Look through the records and copy every line in which "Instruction" appears.
--- DATA FOR THE TASK ---
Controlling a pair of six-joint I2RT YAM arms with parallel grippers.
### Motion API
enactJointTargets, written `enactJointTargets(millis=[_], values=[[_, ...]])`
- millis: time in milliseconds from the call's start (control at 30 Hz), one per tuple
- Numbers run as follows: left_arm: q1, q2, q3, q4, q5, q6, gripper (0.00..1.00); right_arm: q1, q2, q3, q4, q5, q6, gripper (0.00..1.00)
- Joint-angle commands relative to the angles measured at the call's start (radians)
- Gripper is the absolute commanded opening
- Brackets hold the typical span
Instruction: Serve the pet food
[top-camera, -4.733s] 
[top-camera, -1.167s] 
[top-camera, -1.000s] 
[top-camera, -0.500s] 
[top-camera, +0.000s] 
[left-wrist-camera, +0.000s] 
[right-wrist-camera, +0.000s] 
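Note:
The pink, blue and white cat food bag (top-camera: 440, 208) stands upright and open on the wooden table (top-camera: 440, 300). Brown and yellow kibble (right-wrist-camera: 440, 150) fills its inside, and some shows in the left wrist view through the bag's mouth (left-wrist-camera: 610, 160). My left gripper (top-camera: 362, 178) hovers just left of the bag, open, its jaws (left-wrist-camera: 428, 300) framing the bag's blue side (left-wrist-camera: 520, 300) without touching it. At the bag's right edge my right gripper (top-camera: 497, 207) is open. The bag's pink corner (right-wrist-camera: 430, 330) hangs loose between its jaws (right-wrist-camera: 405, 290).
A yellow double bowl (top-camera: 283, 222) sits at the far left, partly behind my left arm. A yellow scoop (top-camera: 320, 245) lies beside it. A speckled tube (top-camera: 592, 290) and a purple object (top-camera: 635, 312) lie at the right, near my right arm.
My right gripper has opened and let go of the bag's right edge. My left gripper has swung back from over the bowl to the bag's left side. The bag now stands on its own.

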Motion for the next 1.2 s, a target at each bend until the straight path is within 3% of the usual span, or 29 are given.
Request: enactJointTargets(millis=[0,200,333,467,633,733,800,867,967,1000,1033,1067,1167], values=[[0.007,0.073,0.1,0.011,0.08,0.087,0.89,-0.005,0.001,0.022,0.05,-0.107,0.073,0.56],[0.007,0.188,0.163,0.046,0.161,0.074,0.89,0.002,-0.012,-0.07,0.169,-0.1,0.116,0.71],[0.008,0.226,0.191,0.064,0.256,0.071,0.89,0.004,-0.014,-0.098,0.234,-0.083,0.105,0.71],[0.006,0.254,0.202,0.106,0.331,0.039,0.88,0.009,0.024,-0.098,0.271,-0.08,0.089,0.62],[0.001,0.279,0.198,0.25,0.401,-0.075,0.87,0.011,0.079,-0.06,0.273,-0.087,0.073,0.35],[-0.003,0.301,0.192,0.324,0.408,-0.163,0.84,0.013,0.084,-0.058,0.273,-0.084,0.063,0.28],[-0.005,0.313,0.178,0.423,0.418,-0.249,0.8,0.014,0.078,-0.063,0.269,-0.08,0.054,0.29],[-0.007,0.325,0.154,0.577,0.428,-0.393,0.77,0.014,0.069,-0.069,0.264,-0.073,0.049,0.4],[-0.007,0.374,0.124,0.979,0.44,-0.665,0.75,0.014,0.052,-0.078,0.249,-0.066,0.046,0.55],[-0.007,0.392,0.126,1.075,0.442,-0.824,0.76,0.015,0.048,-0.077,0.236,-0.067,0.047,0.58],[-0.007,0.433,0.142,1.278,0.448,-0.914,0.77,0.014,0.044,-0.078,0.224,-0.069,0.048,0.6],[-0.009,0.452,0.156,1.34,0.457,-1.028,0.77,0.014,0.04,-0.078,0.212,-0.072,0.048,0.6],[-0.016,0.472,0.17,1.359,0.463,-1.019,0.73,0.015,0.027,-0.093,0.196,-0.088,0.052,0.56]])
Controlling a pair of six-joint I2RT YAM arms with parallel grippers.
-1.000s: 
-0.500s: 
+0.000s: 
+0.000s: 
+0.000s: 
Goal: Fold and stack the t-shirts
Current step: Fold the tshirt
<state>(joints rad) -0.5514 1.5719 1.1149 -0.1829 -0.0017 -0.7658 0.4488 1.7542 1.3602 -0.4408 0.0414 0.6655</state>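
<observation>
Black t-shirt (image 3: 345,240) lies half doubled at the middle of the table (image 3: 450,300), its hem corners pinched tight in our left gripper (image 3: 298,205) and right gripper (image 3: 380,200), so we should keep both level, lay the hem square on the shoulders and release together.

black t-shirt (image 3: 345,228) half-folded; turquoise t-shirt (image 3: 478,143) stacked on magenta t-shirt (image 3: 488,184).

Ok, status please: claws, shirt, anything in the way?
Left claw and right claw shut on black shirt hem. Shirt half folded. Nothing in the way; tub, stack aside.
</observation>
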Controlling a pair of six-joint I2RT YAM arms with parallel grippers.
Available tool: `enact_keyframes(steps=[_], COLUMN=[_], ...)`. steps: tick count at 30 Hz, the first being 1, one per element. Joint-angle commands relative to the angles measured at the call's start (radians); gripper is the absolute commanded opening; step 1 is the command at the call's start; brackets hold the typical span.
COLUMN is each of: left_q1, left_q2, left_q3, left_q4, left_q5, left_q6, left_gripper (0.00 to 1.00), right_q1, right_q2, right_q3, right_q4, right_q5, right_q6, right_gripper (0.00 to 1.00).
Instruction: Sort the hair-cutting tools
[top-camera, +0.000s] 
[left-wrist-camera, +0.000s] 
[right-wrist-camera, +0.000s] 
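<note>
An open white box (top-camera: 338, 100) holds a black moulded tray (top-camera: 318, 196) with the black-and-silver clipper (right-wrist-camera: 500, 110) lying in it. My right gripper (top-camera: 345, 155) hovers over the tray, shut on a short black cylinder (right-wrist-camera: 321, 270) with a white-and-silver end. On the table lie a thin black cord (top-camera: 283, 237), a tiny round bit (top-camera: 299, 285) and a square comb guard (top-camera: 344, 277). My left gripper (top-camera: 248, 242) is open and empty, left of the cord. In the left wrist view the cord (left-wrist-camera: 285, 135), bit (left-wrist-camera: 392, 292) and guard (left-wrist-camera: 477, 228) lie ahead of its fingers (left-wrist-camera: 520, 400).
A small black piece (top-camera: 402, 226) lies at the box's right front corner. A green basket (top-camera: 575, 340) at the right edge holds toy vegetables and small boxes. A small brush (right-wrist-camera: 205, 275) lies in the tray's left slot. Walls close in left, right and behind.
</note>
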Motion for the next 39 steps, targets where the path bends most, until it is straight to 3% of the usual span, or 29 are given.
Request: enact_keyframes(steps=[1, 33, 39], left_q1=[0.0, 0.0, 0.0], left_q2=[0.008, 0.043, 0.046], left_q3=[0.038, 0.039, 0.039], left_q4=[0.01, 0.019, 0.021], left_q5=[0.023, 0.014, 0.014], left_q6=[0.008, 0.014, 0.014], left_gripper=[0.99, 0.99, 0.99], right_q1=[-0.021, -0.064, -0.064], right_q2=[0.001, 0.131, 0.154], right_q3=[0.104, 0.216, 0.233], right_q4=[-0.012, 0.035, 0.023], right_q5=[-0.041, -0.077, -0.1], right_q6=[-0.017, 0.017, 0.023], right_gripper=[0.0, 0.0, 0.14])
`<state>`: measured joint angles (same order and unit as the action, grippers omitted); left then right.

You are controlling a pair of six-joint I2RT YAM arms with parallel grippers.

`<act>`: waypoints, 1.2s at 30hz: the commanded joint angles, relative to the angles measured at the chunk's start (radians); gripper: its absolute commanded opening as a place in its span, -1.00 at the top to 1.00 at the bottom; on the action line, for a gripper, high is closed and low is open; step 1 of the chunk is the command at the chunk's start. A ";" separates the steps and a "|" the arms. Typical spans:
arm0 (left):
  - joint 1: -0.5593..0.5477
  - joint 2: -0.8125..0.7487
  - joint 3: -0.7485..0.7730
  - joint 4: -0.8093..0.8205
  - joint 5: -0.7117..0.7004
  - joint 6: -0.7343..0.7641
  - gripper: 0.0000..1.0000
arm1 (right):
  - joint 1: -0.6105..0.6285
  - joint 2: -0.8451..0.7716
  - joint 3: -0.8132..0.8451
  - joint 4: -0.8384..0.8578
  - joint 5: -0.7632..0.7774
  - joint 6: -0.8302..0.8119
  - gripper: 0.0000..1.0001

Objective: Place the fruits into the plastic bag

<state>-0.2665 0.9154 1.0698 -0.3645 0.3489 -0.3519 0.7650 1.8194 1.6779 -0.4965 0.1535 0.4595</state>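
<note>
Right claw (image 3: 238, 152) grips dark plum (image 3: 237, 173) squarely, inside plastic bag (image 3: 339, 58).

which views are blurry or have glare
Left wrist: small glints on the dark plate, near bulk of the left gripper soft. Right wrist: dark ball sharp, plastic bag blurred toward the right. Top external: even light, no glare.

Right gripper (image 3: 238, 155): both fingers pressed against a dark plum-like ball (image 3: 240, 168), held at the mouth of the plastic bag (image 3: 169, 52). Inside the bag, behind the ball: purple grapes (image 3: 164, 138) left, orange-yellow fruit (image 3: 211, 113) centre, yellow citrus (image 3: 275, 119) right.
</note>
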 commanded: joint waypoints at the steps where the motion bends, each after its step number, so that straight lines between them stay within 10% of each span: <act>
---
WRITTEN SOLUTION:
Instruction: Serve the pet food
Instruction: Sort the hair-cutting tools

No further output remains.